Assinto em silêncio e o deixo me puxar para mais um abraço. Descanso a cabeça em seu ombro enquanto ele apoia a dele no topo da minha cabeça e processa as informações que acabara de receber. Choramos juntos por mais uns dez minutos até a enfermeira de cabelos castanhos nos interromper.
-Leah acordou.
*
Leah olhava para a janela quando entrei no quarto. Ela estava tão imóvel que achei que tivesse dormido novamente. Mas assim que ouve meus passos, sua cabeça se vira em minha direção.
-Jessie Brodie- Meu nome ecoa baixinho pelo quarto, mas eu consigo ouvir. E ela me causa arrepios como todas às vezes. Não consigo conter um sorriso ao ouvir sua voz e um soluço me escapa junto com uma lágrima.
-Ah, Leah- Corro em sua direção e a abraço, tomando cuidado para não machuca-la. Ela tenta me abraçar mesmo estando naquela situação, conectada a aparelhos e cheia de hematomas- Finalmente você acordou.
Levo a mão até seu rosto. É doloroso olhar para ele nessa situação. Seu olho estava inchado, a bochecha possuía um hematoma e os lábios estavam secos e cortados. Mas apesar de tudo, ela sorria docemente e continuava linda.
-Desculpa por ter me atrasado- Fala Leah e imediatamente sinto vontade de manda-la calar a boca- Não queria que nada disso tivesse acontecido.

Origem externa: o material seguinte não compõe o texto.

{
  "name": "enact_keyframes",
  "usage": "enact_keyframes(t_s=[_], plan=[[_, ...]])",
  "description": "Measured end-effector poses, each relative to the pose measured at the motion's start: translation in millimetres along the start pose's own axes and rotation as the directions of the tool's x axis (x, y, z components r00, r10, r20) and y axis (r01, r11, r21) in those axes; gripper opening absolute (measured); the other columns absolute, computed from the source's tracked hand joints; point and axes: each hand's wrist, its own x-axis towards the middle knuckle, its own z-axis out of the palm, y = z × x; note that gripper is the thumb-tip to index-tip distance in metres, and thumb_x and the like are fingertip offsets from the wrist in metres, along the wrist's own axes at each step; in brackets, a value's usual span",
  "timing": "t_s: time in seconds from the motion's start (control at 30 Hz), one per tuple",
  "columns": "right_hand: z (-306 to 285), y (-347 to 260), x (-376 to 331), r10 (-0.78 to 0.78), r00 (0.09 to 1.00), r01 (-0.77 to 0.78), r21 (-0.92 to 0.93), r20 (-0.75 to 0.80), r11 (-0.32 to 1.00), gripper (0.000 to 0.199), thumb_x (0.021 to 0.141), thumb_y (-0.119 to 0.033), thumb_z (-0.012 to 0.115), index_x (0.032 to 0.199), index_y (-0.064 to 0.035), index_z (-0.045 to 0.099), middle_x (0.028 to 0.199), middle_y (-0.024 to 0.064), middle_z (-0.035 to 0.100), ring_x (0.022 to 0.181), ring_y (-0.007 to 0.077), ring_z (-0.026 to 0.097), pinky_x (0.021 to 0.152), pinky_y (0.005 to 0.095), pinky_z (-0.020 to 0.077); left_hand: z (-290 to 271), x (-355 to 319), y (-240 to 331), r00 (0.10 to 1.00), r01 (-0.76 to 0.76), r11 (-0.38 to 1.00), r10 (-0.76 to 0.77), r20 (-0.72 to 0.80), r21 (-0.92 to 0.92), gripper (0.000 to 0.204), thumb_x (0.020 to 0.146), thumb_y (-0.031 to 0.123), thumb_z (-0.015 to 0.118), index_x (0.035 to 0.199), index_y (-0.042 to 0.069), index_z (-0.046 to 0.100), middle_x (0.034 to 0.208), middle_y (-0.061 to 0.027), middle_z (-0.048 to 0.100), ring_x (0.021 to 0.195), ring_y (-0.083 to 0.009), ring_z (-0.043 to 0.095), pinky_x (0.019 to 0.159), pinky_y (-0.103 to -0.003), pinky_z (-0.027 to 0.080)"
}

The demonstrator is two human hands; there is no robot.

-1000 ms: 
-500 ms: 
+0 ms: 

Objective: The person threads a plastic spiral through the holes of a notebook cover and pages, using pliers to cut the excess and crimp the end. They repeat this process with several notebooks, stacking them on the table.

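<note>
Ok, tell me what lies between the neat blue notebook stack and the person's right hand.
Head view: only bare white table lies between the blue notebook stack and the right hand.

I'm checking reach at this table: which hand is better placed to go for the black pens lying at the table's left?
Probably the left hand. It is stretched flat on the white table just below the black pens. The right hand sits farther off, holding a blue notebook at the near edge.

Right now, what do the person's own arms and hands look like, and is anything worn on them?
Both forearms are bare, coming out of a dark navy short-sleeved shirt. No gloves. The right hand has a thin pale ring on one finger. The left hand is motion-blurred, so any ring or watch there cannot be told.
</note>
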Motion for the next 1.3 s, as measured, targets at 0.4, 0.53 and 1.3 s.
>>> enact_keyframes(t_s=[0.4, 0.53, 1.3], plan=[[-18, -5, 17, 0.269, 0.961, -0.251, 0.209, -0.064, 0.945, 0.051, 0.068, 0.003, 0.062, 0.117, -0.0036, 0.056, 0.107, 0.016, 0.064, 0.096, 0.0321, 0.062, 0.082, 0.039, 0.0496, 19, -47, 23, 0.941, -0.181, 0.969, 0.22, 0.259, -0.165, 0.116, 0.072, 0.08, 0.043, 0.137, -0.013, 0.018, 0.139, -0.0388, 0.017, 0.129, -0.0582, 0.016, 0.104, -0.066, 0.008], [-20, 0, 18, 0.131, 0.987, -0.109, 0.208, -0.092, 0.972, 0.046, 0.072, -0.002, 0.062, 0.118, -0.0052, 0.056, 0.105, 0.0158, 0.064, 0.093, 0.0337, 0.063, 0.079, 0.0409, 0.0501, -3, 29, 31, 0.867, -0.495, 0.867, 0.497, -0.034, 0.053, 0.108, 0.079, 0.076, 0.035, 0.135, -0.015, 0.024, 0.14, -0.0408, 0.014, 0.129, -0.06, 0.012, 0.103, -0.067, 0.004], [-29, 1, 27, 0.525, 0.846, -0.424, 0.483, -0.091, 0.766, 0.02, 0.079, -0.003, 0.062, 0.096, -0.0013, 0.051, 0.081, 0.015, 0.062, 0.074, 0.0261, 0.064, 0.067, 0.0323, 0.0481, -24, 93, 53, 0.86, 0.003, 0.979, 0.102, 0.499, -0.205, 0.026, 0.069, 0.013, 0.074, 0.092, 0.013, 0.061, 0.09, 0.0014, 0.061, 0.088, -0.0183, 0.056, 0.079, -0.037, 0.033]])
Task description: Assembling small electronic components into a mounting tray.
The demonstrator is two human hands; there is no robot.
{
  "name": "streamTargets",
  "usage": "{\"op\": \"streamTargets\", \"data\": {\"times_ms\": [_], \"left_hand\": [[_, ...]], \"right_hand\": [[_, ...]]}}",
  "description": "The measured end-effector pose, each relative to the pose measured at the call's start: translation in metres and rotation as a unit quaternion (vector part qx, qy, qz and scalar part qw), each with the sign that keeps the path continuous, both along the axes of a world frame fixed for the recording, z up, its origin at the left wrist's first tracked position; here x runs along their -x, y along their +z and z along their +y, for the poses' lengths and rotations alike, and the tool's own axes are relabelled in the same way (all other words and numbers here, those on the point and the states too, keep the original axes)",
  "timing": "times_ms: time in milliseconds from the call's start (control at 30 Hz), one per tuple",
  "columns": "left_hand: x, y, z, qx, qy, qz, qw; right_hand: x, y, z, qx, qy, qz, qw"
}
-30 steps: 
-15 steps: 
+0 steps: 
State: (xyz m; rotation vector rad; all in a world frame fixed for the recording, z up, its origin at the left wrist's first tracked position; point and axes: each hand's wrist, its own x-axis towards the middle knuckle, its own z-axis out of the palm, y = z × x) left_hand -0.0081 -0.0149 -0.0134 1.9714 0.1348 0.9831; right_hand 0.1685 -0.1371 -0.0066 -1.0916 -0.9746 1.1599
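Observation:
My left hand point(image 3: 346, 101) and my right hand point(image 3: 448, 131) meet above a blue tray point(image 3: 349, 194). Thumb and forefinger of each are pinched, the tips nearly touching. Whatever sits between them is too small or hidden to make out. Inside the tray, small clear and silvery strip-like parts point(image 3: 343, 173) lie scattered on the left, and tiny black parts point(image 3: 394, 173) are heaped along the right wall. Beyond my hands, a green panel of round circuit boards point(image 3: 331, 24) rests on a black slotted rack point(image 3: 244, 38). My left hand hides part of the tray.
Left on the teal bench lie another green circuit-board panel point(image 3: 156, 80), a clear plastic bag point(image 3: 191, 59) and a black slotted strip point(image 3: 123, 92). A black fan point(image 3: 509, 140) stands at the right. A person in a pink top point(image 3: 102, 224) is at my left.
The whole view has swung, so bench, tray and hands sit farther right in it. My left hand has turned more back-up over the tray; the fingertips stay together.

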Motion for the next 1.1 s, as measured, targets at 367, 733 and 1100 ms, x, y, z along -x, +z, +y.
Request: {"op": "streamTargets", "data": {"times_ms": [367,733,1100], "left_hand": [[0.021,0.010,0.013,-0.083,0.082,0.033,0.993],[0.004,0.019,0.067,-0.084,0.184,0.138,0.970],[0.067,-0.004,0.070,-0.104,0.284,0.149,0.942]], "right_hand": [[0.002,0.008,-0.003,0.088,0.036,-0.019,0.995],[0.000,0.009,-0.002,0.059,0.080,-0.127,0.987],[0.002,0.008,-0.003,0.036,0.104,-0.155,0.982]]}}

-Nem eu, mas não é sua culpa. Eu não me importo se você se atrasou ou não. - Meu polegar desliza sobre sua bochecha- Só me importo com você. E nada mais nesse mundo.
-Tudo bem- Sussurra, ainda mantendo um sorriso, mesmo que pequeno, no rosto.
-Eu senti sua falta- Digo encostando minha testa na dela e depois depositando um beijo. Estava tão aliviada por ela ter acordado que estou repetindo as mesmas coisas mil vezes.
-Eu também.
-Você estava apagada até agora- Digo sorrindo.
- Você faz falta até quando estou inconsciente.
Rio. Rio e choro ao mesmo tempo. Leah enxuga uma lágrima minha e dá batidinhas ao seu lado no colchão me convidando para deitar. Então vou contra todas as regras e me acomodo ao seu lado, sentindo seu cheiro reconfortante que me fez me apaixonar ainda mais por ela. Pela primeira vez no dia, me sinto em casa.